Кто-то из критиков назвал Марию Каллас «музой плача», написав, что она пришла в послевоенный оперный мир с тем, чтобы оплакать своим пением всех убитых, всех замученных. Из этого скорбного плача родилось на оперной сцене новое сознание человека современного мира. Феномен Каллас, быть может, и заключался в том, что в ее пении и даже ее внесценическом облике впервые так ярко и так непривычно гармонично соединились трагедия и агрессия.

Гречанка по национальности, Каллас отказалась от своего имени и от своих предков, едва сделав первые шаги на оперной сцене, потому что подлинной родиной Каллас были Соединенные Штаты Америки. Прежде оперную жизнь Америки питала европейская кровь. После войны все переменилось. В лице Марии Каллас, всю жизнь мечтавшей стать итальянкой и названной в Италии «Божественной», Америка впервые вступила на оперную сцену и в полный голос заявила о себе.

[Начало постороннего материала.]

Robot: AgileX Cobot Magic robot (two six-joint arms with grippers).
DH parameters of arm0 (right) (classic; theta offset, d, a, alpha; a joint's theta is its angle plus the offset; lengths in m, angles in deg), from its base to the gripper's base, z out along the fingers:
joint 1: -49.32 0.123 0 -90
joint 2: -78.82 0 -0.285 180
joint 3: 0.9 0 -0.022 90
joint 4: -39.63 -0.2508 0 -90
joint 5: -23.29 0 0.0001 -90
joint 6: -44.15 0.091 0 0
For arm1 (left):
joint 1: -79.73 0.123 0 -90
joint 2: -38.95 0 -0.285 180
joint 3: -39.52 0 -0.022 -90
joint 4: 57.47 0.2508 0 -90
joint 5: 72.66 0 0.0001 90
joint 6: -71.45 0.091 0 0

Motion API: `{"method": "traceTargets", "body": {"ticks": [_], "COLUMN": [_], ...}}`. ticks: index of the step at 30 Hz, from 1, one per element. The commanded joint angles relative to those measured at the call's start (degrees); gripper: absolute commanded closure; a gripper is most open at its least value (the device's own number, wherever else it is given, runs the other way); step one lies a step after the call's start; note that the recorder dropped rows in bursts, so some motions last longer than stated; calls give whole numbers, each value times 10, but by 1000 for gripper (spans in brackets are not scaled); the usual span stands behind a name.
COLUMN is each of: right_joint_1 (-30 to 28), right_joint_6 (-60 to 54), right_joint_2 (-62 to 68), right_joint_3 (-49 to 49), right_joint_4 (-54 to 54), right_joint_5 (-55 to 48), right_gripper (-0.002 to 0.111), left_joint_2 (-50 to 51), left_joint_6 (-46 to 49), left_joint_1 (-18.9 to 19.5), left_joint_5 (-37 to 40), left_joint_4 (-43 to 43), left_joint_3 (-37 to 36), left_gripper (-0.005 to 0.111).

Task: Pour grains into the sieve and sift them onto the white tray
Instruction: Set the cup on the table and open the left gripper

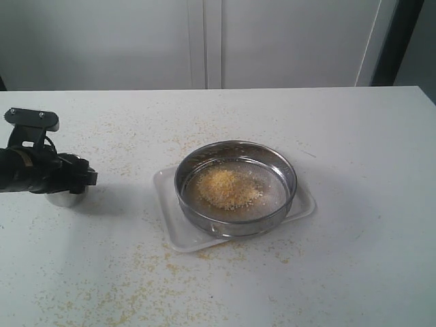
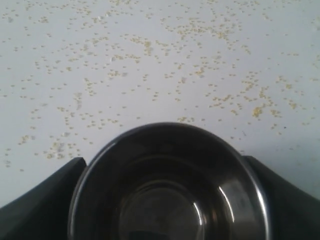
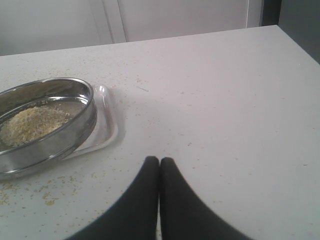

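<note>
The sieve sits on the white tray in the middle of the table. A yellow and off-white heap of grains lies on its mesh. Far left, my left gripper is shut on a small steel cup that stands upright on the table. From the left wrist, the cup looks empty, with my left gripper clasping both its sides. The right wrist view has the sieve, the grains and the tray beside my right gripper, shut on nothing above bare table.
Loose spilled grains are scattered over the white table around the tray and toward the front edge, and more spilled grains lie beyond the cup. White cabinet doors stand behind the table. The right arm is outside the exterior view.
</note>
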Motion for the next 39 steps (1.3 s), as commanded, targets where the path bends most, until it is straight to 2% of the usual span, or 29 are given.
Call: {"method": "traceTargets", "body": {"ticks": [1, 3, 6, 21, 25, 27, 29, 31, 35, 39], "right_joint_1": [-3, -3, -3, -3, -3, -3, -3, -3, -3, -3], "right_joint_6": [2, 2, 2, 2, 2, 2, 2, 2, 2, 2], "right_joint_2": [-3, -3, -3, -3, -3, -3, -3, -3, -3, -3], "right_joint_3": [-3, -3, -3, -3, -3, -3, -3, -3, -3, -3], "right_joint_4": [3, 3, 3, 3, 3, 3, 3, 3, 3, 3], "right_joint_5": [2, 2, 2, 2, 2, 2, 2, 2, 2, 2], "right_gripper": [108, 108, 108, 108, 108, 108, 108, 108, 108, 108], "left_joint_2": [2, -3, -23, -161, -195, -211, -228, -246, -277, -302], "left_joint_6": [-32, -33, -28, -28, -28, -28, -28, -28, -28, -26], "left_joint_1": [1, 1, 1, 1, 1, 1, 1, 1, 1, 1], "left_joint_5": [-16, -5, 19, 121, 146, 159, 177, 199, 236, 270], "left_joint_4": [-3, -3, -3, 5, 8, 8, 8, 9, 32, 37], "left_joint_3": [1, 1, 1, 1, 1, 1, 1, 1, 1, 1], "left_gripper": [26, 13, 3, 2, 4, 12, 27, 50, 107, 106]}}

Пение Каллас по-новому распределило главные роли. Оно обратило на женщину древний трагический рок. И тип женственности, пришедший с Каллас на оперную сцену, был совершенно новым. Он еще только начинал завоевывать послевоенную Европу, американский стандарт женщины, первенствующей над мужчинами и подчиняющей себе судьбу, когда Каллас уже исполняла свою лучшую роль на сцене «Ла Скала» — роль Медеи в опере Керубини.

Этим Каллас предопределила появление нового героя. Благодаря ей в опере утвердились новые понятия о мужественности и само мужское пение стало иным.

В то время во всем мире заканчивался век славы лирических теноров. Прежние нежные любовники вдруг показались женственными рядом с образом новой героини. Под стать ей на сцене появился новый тип тенора. Его мужественность наверняка показалась бы предшествующей эпохе агрессивной и даже несколько утрированной. Но теперь волевой напор вполне искупал недостаток внутренней тонкости, а страстность и энергия делали новую манеру пения экспрессивной и неотразимо обаятельной.

Сценическая судьба Марии Каллас точнее любых теорий подтвердила смену мировоззрения. Ее дуэт с Марио дел ь Монако был необыкновенно драматичен, поскольку каждый в нем стремился быть лидером.

Дуэт Каллас с лирическим тенором Ди Стефано, воспринимаемый как идиллическое партнерство, в сущности был всего лишь уступкой формальному положению вещей. Королеву всегда узнают по свите. «Он еще поет, но уже кончен», — говорил о Ди Стефано маэстро Барра, когда певец принялся исполнять партии драматического тенора, повредив этим свой голос, но все же не желая примириться с тем, что его время прошло безвозвратно.

В 1964 году Каллас уже не пела в «Ла Скала», но воспоминания о ней остались на той сцене. Вокальное искусство артистов, пришедших следом, уже не воспринималось само по себе, а только в связи с ее легендой. Пение Ренаты Скотто с тщательной фразировкой в «Лючии ди Ламмермур» казалось разработкой темы, заявленной Каллас. А сияющая и хрупкая женственность Мими — Френи представала обратным отражением традиции «божественной» Марии.

Когда «Богему» давали в Москве, Мирелла Френи утопила Большой театр в слезах. Быть может, в тот вечер Большой оплакивал свое прошлое, торопливо уходившее в забвение. Эти слезы, свободно льющиеся, смыли со сцены старую эстетику и открыли дорогу молодому поколению певцов, обещавших театру иное легендарное будущее.

Тем не менее певческая жизнь оперной труппы Большого театра текла по давно проложенному руслу, не ведая изменений. Сказание об итальянской победе от частого повторения приобрело черты абсолютно достоверного факта, а роль триумфаторов не располагала к развитию.